We've had a number of wins doing that based on catalysts and technical setups.
But for that reason, I don't think I'm going to have picks this week.
Maybe we'll just give you guys UUP, which is cash.
So I just want to give you my macro and sentiment thoughts.
This has actually been, to that point that I just made, it's been an extremely difficult period for me to trade short term.
I can't remember the last time my long-term account beat my short-term account. That doesn't happen.
My long-term account, I rarely make changes. I'll reallocate once every two weeks. I had some nice
reallocations in the last couple of weeks, buying some dips and it's been up like 10% in the past
month. And my short-term account's been up just 4% in the past month, which is terrible because
I'm working my ass off like 18 hours a day trying to make money short-term. And it's worked
Like I never underperform in the short term account.
That tells you how difficult.
It's just been very hard for me to have any kind of conviction
swing anything because of the headline risks.
So in any case, let me give you my thoughts on the indices
and the geopolitics here.
Thursday, I write a morning note every day, and we have an alert system.
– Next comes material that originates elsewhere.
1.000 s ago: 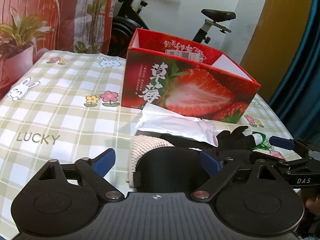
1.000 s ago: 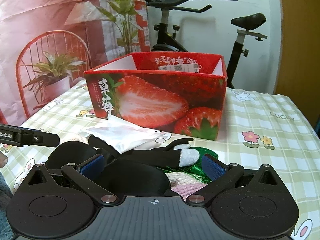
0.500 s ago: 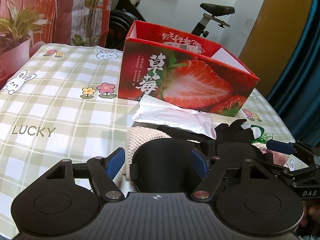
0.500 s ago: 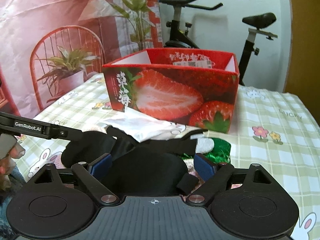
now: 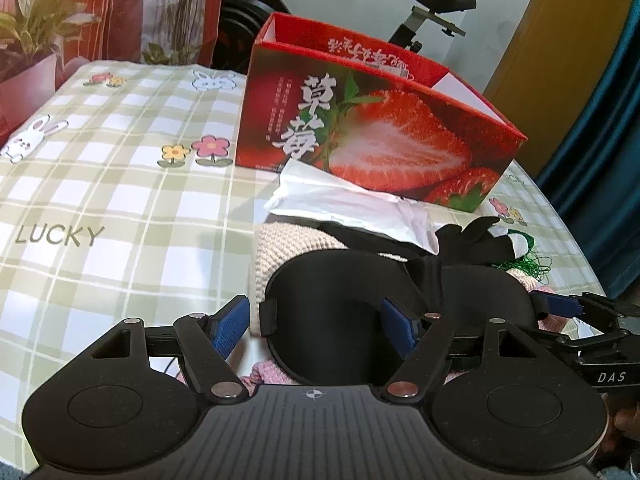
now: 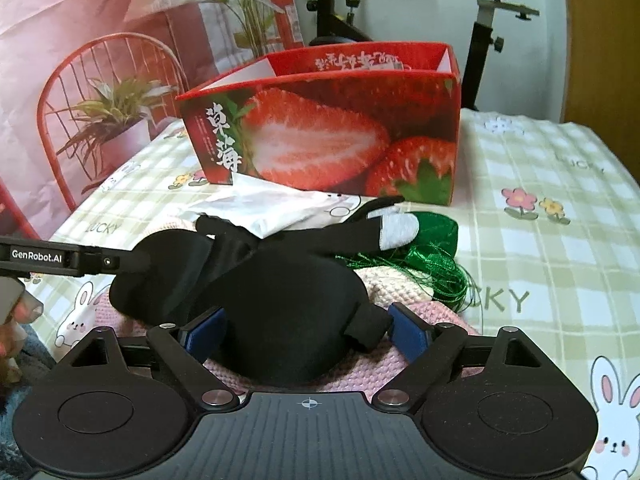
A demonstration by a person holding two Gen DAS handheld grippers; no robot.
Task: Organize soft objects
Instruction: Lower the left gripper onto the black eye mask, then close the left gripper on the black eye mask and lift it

It's a green, yellow, and red alert.
So I've been at red alert for like a month, which has saved us, right?
I'm sure a lot of people are worse than just up 4% in the last month.
So we've been focusing on preservation of capital here during this volatility. But
something very interesting, a couple of very interesting things happened on Thursday, which
actually prompted me to upgrade from red alert to yellow. One was the red to green reversal.
This is on Thursday. The red to green reversal on bad news, or at least the absence of good news,
ahead of a three-day weekend, which typically
you've seen de-risking in. And there was no appetite for de-risking into the three-day
weekend. And that's a kind of price action behavior that's very, very common when, you know,
after an extended downturn on a particular theme, a particular, you know, macro concern, when do you stop going down?
Well, when you start going up on bad news.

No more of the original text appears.